Mr Dignam claims the hospital was guilty of negligence and breach of duty, causing the incident of which Mr Dignam complains and causing the injuries and upset he suffered.

He alleges the Beaumont hospital failed to informed Mary Dignam’s consultant in St Patrick’s that a bed would not be available at Beaumont for upwards of three days.

He also claims Beaumont failed to properly assess Mrs Dignam and provide her with an appropriate level of comfort.

In his legal pleadings Mr Dignam states that following his initial visit to the A&E Department at Beaumont he became quite upset at seeing his wife in a chair but had been assured she would be provided with a bed as soon as possible.

When he had returned to the hospital laster that night, June 11th, he again realised his wife was still in a chair, attempting to sleep and looking very uncomfortable.

On the following morning (June 12th) he returned to see her and had been “confronted with the sight of his very ill wife sitting in the chair.”  He notified other family members including his son and daughter who visited the hospital and complained.
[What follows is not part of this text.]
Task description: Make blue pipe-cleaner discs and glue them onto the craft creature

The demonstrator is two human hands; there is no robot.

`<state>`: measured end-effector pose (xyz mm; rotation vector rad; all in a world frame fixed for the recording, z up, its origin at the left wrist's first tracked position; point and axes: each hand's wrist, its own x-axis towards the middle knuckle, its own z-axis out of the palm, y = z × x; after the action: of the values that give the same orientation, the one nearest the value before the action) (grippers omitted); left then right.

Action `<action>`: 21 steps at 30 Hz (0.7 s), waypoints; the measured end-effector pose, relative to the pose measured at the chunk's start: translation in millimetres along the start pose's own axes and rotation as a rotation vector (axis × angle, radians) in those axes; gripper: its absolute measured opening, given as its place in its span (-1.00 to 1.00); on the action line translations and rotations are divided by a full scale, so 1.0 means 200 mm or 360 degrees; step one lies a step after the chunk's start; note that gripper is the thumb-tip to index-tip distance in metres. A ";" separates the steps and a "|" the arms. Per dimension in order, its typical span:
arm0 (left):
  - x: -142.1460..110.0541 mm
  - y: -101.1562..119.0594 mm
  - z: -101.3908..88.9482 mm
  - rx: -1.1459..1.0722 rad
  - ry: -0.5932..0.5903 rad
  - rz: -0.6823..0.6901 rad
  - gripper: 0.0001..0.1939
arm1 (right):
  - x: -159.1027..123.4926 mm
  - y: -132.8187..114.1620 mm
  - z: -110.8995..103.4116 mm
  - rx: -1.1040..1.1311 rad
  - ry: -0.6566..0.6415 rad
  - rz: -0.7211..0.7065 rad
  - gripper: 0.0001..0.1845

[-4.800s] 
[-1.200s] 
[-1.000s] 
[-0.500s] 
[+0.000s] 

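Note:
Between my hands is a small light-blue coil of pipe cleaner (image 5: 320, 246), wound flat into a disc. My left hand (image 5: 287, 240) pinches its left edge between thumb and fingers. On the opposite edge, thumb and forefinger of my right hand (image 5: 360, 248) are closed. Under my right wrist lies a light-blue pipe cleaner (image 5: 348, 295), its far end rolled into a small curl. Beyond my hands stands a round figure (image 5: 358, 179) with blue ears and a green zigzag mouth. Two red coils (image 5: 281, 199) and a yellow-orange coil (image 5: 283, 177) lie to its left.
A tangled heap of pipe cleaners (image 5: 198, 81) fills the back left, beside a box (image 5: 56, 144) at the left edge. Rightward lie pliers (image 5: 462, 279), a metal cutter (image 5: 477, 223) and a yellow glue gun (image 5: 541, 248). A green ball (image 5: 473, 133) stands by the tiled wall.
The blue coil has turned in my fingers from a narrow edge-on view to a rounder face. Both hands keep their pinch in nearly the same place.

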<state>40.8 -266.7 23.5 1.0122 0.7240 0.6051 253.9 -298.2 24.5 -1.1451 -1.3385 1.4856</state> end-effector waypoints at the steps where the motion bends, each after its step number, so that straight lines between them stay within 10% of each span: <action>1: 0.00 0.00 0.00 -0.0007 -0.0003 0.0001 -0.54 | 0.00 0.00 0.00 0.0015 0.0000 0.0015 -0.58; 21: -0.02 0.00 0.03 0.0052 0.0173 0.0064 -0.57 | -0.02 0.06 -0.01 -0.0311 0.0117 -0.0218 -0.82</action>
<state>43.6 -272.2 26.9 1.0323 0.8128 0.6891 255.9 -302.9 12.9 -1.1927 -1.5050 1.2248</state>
On June 13th he returned to Beaumont and was “horrified to see that his extremely ill wife was still sitting in a chair.”  It had been the 14th before she had been given a bed

In its defence the Hospital claimed staff  had afforded medical care and treatment to Mrs Dignam with skill, care and diligence.  The Hospital stated that while a bed had not become available until June 14 she had been provided with appropriate medical care and treatment.